Photograph by Sucheta Rawal

At age 13, Kalsang Lama was already a skilled enough cook to prepare dinner for her family when they returned home from work each night. She grew up in a Tibetan settlement in Mussoorie, a popular hill station in northern India. Her parents were refugees who had fled religious persecution in Tibet, walking across the world’s highest mountains, the Himalayas, carrying just a few belongings with them. In Mussoorie, they worked constantly and spent family time reminiscing about their home country’s food and traditions.

After Lama (who goes by the first name Kelly now) moved to Atlanta in 1995, she found work at Japanese restaurants and had a dream to run her own Tibetan restaurant someday. It took 24 years, but in November she finally opened Himalayan Kitchen, located in a dated strip mall in Smyrna and offering the only true Tibetan food in metro Atlanta. “The location doesn’t matter, as long as you have great food and service,” Lama says. She works the front of the house, offering guests a cup of green tea as soon as they walk in.

Himalayan Kitchen Smyrna Atlanta
Himalayan Kitchen features Tibetan landmarks in its decor.

Photograph by Sucheta Rawal

Himalayan Kitchen Smyrna Atlanta
Chow mein

Photograph by Sucheta Rawal

Among the first hints of the restaurant’s inspiration are the posters of Tibet’s majestic scenery, traditional endless knot symbols of Tibetan Buddhism, and Tibetan door curtains. The menu is largely based on the family recipes of Lama and chef Sonam Dhong Dhong. Like Lama, Dhong Dhong was born into a Tibetan refugee family in India and started cooking for the household as a child. “I would stand in the kitchen and watch my mom cook,” he says, “until I was allowed to make rice and then later, complete dinners.” He attended a Tibetan boarding school in southern India but didn’t have access to higher education or decent job prospects. When one of his friends sent him an invitation to visit Boston, Dhong Dhong made the difficult decision to leave his family in Dehradun, a city at the Himalayan foothills, to make a better life for himself in the U.S. He worked his way up from a bus boy at an Indian restaurant to the tandoor (clay oven) making bread. He later became a sushi chef in Atlanta.
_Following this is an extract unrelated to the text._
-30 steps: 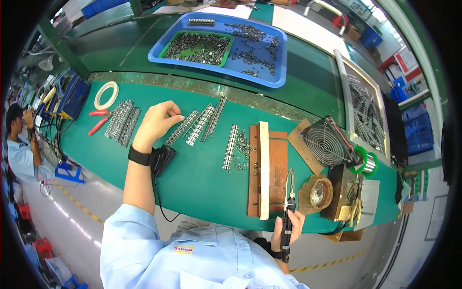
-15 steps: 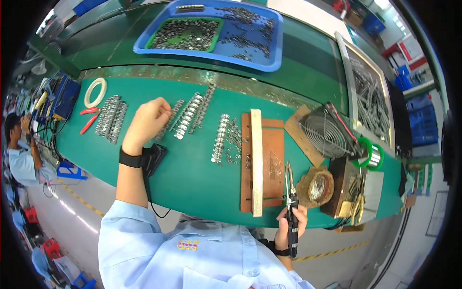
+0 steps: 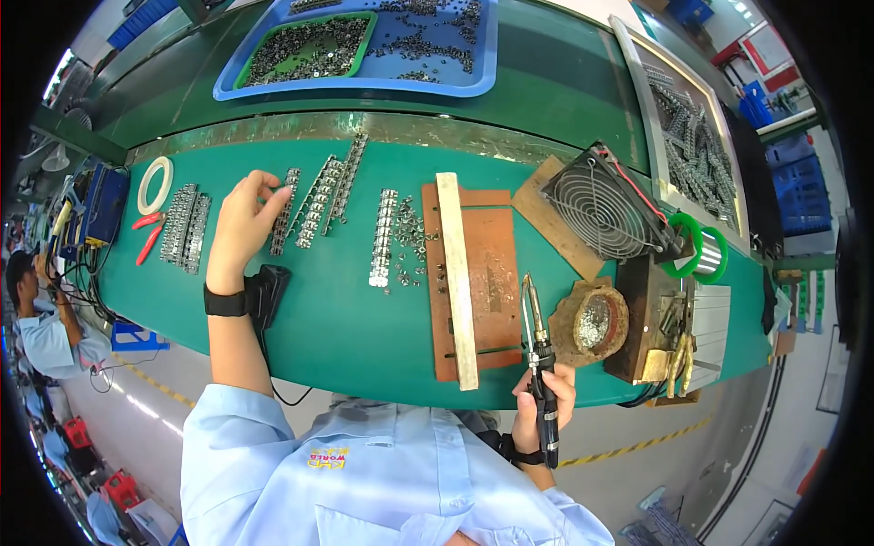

Dhong Dhong often prepared Indian food for the employees at the Japanese restaurant where he worked. Lama was one of those employees, and Dhong Dhong’s cooking made her nostalgic for the food of her childhood. They knew there were many Tibetan students in Atlanta as a result of an Emory University exchange program and that Emory hosted Buddhist monks. “There is even a monastery,” Dhong Dhong says. “But there was no authentic Tibetan food in metro Atlanta.”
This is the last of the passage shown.